Subfossil remains of the indri
) suggest a recent and significant reduction in its geographic range
Subfossil sites in Madagascar have yielded the remains of more than just extinct lemurs. Extant lemur remains have also been found, and radiocarbon dating has demonstrated that both types of lemur lived at the same time. In some cases living species are locally extinct for the area in which their subfossil remains were found. Because subfossil sites are found across most of the island, with the most notable exception being the eastern rainforest, both paleocommunity composition and paleodistributions can be determined. Geographic ranges have contracted for numerous species, including the indri, greater bamboo lemur, and ruffed lemurs. For instance, subfossil remains of the indri have been found in marsh deposits near
Ampasambazimba in the Central Highlands and in other deposits in both central and northern Madagascar, demonstrating a much larger range than the small region on the east coast that it currently occupies.

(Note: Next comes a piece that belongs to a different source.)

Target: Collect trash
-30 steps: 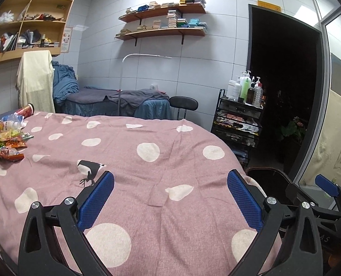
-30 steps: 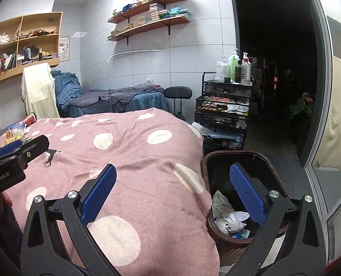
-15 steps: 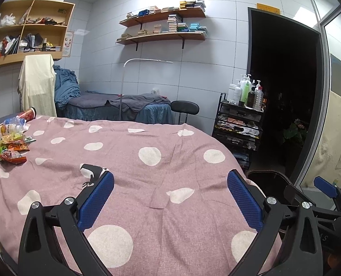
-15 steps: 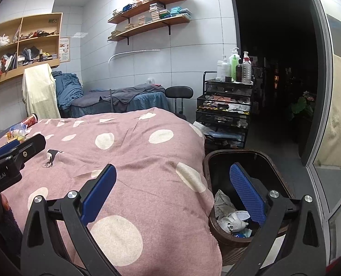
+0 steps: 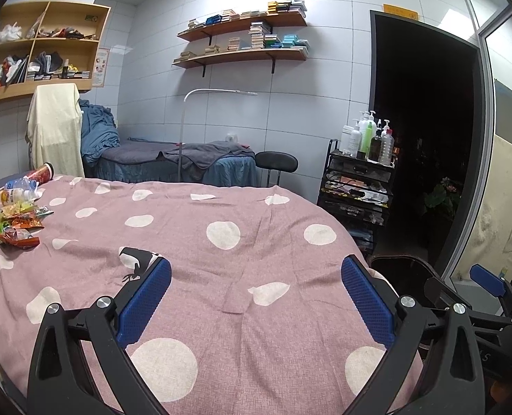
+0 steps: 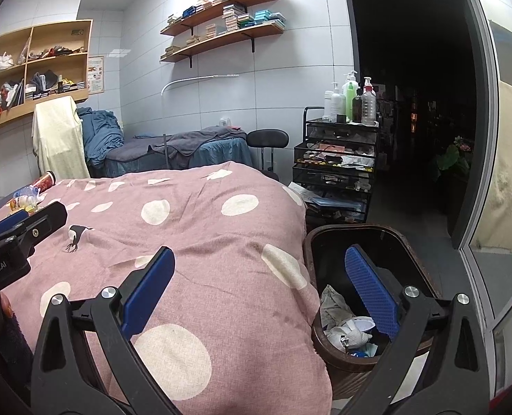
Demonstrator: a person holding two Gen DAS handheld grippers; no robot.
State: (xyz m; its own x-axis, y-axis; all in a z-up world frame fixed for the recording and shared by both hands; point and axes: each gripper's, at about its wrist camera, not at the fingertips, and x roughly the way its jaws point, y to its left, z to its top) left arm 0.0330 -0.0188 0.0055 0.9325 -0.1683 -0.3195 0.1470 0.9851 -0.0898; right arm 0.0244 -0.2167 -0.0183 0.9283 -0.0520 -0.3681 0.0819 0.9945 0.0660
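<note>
Shiny, crinkly snack wrappers (image 5: 17,224) lie on the pink spotted blanket (image 5: 238,276).
They sit at its far left edge by a bottle (image 5: 19,186). The left gripper (image 5: 256,297) and right gripper (image 6: 259,290) are both wide apart, holding nothing.

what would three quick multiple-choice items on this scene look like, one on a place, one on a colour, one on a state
1. Where do the snack wrappers lie?
A. on the far left of the bed cover
B. inside the bin
C. on the black trolley

2. What colour are the pads of the right gripper?
A. red
B. blue
C. yellow

3. How does the left gripper stand?
A. shut on a wrapper
B. shut on nothing
C. open and empty

Answers: 1 A, the wrappers sit in a pile on the spotted cover, far from the trash bin. 2 B, both pads show blue. 3 C, its jaws stand wide apart with only cover between them.
</note>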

Even the greater bamboo lemur, a critically endangered species restricted to a small portion of the south-central eastern rainforest, has undergone significant range contraction since the mid-Holocene, with subfossil remains from Ankarana Massif in the far north of Madagascar dating to 2565 BCE ± 70 years. Combined with finds from other subfossil sites, data suggests that it used to range across the northern, northwestern, central, and eastern parts of the island. It is unclear whether these locations were wetter in the past or whether distinct subpopulations or subspecies occupied the drier forests, much like modern diversity of sifakas.
In addition to previously having expanded geographic ranges, extant subfossil lemurs exhibited significant variation in size. Researchers have noted that subfossil bones of living species are more robust and generally larger than their present-day counterparts. The relative size of living species may be related to regional ecological factors, such as resource seasonality, a trend that is still observable today, where individuals from the spiny forests are, on average, smaller than individuals from the southwestern succulent woodlands or the dry deciduous forests.